Your goal: Without including any pictures, write out the data below exactly.

● ● ● ● ● ● ●

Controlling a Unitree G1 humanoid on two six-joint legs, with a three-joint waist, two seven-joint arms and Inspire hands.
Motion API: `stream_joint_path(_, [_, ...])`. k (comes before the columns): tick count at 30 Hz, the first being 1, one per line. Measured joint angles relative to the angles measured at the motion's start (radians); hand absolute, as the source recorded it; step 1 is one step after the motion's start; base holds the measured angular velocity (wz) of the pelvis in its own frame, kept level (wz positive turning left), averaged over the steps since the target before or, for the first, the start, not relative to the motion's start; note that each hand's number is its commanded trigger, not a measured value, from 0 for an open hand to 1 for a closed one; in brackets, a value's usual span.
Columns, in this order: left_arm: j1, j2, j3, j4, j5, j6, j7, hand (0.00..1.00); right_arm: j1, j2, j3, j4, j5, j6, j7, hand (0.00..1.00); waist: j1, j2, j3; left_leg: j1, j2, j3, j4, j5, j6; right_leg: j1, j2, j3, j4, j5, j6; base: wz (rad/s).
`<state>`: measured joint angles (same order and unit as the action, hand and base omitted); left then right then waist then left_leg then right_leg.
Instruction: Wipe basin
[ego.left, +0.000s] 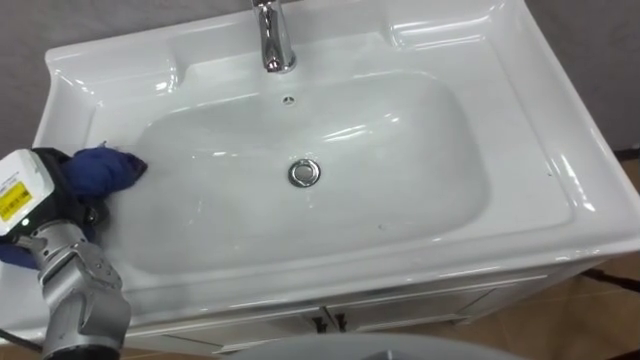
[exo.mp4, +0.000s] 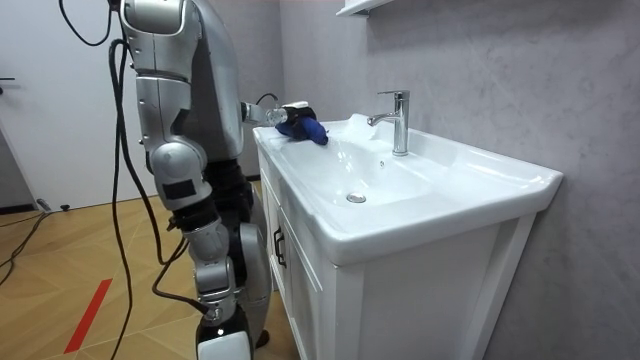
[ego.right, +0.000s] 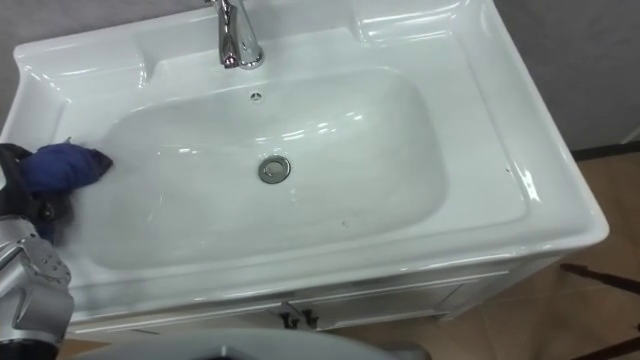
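Note:
The white basin spreads below me, with a chrome drain in the middle of its bowl. A crumpled blue cloth rests on the bowl's left slope just under the rim. My left hand is curled round that cloth from the left rim. In the room view the cloth and the left hand sit at the far end of the basin. My right hand hangs low at my side at the room view's bottom edge.
A chrome tap stands at the back middle of the basin. A white cabinet with dark door handles carries the basin. A grey wall runs behind it. I stand close against the cabinet front on a wooden floor.

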<state>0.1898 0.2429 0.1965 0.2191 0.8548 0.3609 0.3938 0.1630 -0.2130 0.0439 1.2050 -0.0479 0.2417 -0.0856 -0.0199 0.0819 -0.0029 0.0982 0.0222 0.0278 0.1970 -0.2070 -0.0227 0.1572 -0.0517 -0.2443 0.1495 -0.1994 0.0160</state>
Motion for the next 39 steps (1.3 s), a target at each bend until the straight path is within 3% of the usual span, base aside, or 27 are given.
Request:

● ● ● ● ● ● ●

Result below:
Controlling a Unitree G1 humanoid on two six-joint legs, with a three-joint waist, two seven-joint arms and Inspire hands.
Motion API: `stream_joint_path(_, [_, ...])`. k (comes before the columns): tick count at 30 Hz, the first being 1, one per line. Measured joint angles relative to the angles measured at the motion's start (radians); hand absolute, as the source recorded it; step 1 is one step after the motion's start; base holds the measured angular velocity (wz) of the pelvis in its own frame, kept level (wz positive turning left), averaged over the steps since the target before or, for the first, the start, not relative to the motion's start; note that each hand's number is its commanded trigger, not a measured value, from 0 for an open hand to 1 for a closed one; in brackets, a value's usual span.
Columns, in this order: left_arm: j1, j2, j3, j4, j5, j6, j7, hand (0.00..1.00); right_arm: j1, j2, j3, j4, j5, j6, j7, hand (0.00..1.00); waist: j1, j2, j3; left_leg: j1, j2, j3, j4, j5, j6; right_leg: j1, j2, j3, j4, j5, j6; base: wz (rad/s).
`<state>`: measured joint angles (same order and unit as the action, hand and base omitted); left then right then waist then left_leg then right_leg.
Instruction: Wipe basin
[ego.left, +0.000s] 
[exo.mp4, +0.000s] 
[ego.right, +0.000s] 
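Note:
The white basin spreads below me, with a chrome drain in the middle of its bowl. A crumpled blue cloth rests on the bowl's left slope just under the rim. My left hand is curled round that cloth from the left rim. In the room view the cloth and the left hand sit at the far end of the basin. My right hand hangs low at my side at the room view's bottom edge.
A chrome tap stands at the back middle of the basin. A white cabinet with dark door handles carries the basin. A grey wall runs behind it. I stand close against the cabinet front on a wooden floor.
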
<state>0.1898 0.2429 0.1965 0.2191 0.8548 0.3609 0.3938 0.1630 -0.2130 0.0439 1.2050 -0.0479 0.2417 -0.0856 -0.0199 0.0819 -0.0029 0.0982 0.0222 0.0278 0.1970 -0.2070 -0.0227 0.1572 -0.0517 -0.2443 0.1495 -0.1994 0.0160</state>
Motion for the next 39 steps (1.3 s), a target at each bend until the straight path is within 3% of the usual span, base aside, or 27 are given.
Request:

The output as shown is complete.